- _EXERCISE PROMPT_: The line containing "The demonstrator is" marks the end: output every line of the data up to it, and that line too, exactly as written.
*** DATASET ENTRIES ***
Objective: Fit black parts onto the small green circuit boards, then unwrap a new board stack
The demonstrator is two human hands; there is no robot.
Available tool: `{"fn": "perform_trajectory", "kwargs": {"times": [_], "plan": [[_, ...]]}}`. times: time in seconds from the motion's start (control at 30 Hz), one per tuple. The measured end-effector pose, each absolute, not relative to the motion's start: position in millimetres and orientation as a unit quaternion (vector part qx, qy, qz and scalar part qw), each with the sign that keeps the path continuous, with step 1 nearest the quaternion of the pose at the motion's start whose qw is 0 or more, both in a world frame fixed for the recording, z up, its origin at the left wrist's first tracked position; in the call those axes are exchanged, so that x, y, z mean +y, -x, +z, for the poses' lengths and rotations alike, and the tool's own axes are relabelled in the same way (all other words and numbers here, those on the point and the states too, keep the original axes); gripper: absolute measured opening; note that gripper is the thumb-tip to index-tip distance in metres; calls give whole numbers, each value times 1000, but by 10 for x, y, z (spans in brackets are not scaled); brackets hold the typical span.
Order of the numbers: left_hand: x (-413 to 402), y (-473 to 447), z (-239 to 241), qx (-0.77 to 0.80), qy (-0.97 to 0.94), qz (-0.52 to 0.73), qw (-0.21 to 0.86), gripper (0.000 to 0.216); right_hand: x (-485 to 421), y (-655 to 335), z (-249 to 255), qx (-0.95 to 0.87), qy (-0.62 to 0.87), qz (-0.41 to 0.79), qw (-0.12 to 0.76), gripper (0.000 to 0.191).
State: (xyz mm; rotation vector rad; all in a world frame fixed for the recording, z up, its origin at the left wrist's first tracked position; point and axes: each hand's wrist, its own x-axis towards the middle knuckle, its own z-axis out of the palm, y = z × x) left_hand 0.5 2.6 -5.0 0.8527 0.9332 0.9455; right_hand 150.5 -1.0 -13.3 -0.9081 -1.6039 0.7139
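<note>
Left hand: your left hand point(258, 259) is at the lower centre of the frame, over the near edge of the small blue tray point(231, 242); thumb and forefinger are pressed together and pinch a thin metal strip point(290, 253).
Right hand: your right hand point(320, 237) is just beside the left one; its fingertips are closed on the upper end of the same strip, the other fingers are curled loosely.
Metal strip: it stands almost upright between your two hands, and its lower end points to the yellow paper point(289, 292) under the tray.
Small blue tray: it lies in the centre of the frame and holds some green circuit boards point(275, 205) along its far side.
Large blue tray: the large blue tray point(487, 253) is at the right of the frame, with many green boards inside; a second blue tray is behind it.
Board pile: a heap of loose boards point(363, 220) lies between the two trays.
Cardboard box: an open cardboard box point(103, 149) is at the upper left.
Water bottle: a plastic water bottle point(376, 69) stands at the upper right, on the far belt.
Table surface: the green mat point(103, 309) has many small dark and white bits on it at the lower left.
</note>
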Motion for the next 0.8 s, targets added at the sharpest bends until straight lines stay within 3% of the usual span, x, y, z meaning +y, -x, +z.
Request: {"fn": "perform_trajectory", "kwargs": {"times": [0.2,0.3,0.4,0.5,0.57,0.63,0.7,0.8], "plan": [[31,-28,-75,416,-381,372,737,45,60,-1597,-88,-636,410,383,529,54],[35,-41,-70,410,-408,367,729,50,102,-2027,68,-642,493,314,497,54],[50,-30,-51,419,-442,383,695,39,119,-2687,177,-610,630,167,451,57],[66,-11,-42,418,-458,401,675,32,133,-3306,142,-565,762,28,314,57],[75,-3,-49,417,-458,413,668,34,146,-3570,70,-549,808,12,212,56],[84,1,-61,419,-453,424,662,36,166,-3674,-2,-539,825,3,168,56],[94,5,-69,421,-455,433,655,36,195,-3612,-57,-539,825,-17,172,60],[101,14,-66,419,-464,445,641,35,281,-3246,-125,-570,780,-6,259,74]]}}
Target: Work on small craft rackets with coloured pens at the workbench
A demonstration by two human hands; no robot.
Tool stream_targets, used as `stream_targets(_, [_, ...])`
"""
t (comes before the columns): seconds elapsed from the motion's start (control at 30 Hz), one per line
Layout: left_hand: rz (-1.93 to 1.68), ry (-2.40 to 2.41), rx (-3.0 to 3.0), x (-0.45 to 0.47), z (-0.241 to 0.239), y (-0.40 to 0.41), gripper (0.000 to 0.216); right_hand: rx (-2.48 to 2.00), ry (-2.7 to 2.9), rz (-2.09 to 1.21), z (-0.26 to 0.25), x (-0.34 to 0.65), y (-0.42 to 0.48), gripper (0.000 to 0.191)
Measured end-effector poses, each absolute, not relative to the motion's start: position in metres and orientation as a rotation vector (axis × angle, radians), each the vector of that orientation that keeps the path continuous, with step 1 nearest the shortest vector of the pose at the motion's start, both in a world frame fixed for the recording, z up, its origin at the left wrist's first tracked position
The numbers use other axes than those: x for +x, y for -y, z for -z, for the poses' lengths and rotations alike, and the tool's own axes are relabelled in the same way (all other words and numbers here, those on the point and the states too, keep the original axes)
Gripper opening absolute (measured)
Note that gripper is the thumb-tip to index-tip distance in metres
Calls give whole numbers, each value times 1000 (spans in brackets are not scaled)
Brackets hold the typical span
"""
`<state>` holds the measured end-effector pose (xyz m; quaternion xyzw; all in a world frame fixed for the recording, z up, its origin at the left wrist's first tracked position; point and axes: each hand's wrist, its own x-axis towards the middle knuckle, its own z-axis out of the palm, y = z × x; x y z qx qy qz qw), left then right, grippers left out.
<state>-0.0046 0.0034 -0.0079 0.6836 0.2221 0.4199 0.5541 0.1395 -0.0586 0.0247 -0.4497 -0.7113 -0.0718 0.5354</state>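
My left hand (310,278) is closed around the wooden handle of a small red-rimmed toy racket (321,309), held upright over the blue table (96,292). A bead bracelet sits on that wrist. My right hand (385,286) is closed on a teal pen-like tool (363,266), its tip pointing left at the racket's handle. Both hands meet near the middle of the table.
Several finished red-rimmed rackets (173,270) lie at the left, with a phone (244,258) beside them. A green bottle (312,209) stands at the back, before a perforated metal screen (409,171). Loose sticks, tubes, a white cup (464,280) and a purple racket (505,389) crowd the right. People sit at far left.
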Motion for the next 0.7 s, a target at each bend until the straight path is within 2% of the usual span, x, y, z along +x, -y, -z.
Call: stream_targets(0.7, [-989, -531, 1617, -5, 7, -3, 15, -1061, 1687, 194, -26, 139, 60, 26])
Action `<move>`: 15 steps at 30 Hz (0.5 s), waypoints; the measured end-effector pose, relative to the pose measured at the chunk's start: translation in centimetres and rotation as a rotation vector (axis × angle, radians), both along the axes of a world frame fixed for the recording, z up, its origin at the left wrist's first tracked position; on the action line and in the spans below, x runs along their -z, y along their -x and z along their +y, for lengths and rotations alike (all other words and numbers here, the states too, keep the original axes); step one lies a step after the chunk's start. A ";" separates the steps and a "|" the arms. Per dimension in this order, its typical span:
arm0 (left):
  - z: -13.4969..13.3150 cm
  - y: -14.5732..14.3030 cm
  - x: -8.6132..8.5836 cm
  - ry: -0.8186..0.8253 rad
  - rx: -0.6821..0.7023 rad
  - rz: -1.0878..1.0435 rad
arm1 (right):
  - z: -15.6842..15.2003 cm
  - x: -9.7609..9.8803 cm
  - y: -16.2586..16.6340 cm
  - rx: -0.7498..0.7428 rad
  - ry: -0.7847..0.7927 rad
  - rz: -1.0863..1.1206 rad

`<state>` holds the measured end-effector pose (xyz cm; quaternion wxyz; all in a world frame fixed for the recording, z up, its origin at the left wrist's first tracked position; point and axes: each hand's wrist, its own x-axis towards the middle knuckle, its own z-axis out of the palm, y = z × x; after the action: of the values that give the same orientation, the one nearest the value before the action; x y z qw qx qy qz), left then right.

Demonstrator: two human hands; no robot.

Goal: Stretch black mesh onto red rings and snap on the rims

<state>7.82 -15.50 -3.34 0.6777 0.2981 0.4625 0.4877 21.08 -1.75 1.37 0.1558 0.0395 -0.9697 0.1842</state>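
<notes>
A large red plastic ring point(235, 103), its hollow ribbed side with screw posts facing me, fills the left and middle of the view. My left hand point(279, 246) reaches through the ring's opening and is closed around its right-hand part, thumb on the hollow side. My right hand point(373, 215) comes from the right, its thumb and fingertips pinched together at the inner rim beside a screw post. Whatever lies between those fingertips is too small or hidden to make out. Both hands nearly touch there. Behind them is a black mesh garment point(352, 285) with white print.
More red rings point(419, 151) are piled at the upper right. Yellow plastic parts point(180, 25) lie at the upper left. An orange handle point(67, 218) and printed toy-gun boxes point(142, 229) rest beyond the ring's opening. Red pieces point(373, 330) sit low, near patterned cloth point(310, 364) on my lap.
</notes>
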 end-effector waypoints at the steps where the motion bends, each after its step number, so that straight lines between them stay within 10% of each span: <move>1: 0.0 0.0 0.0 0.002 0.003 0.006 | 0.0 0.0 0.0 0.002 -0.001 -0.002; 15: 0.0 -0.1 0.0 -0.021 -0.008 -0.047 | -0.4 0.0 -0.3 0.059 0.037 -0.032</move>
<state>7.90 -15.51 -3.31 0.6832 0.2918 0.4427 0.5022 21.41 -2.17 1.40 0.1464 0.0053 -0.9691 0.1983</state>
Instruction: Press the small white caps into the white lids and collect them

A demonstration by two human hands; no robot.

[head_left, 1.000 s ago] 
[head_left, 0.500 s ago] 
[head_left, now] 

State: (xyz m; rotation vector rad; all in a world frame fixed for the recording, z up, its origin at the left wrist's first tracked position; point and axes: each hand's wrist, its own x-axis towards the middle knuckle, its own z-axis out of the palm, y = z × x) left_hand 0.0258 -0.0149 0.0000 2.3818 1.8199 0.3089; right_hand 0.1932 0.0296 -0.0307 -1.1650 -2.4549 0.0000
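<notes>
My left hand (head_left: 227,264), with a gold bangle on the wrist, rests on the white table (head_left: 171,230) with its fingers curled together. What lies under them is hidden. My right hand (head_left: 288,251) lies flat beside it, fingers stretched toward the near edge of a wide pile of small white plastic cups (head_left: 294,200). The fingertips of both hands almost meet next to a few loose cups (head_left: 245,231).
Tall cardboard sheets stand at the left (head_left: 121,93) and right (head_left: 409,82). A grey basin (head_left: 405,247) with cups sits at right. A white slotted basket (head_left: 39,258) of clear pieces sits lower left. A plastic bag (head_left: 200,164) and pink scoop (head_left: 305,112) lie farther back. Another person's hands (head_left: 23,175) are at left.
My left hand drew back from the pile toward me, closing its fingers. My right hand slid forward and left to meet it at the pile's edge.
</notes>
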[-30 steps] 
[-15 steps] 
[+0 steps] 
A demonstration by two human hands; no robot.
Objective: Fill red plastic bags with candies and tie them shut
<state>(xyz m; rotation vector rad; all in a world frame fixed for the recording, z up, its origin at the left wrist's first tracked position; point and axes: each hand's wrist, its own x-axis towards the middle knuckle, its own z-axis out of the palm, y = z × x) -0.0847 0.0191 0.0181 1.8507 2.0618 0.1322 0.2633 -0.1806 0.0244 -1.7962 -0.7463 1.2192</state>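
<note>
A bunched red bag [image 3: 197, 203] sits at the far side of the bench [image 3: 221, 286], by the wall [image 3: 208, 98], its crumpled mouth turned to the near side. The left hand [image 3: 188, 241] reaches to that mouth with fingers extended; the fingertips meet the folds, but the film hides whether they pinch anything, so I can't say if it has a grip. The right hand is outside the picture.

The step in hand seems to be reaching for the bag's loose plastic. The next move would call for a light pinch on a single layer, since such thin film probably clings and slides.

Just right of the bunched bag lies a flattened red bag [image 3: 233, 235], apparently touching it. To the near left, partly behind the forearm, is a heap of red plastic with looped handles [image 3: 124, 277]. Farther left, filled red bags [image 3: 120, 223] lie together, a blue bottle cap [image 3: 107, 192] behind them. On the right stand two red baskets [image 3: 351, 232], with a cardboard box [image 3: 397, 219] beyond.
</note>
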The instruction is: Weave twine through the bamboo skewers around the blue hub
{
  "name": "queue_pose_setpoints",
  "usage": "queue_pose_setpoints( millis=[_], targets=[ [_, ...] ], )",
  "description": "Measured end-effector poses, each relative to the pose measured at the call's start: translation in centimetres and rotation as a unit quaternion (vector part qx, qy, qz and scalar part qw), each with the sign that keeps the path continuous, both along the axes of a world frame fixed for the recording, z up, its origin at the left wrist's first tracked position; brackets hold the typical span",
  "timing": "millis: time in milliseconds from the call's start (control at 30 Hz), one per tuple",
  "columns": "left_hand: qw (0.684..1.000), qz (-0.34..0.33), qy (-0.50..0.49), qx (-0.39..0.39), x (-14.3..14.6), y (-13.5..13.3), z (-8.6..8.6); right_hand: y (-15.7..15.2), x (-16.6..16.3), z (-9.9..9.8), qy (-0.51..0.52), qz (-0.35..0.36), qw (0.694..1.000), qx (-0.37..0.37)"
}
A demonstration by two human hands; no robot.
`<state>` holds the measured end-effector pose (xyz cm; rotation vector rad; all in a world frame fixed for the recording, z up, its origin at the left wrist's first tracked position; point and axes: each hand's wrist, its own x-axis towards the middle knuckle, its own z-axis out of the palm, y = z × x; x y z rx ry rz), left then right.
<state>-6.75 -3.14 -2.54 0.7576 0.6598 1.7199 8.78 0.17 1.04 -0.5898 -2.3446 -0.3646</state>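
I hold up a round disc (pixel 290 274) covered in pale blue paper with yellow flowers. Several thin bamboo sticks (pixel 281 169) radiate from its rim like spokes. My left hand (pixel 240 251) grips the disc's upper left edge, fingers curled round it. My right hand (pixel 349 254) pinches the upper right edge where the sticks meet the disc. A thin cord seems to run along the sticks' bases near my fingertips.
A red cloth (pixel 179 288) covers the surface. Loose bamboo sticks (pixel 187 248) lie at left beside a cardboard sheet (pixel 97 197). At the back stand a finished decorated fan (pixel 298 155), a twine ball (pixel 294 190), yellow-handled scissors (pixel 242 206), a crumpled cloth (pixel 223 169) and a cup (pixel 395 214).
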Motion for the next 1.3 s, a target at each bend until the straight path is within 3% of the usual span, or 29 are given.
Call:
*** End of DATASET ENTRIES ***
- _YOUR SOLUTION_:
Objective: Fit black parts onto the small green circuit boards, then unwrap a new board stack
The demonstrator is two human hands; there is no robot.

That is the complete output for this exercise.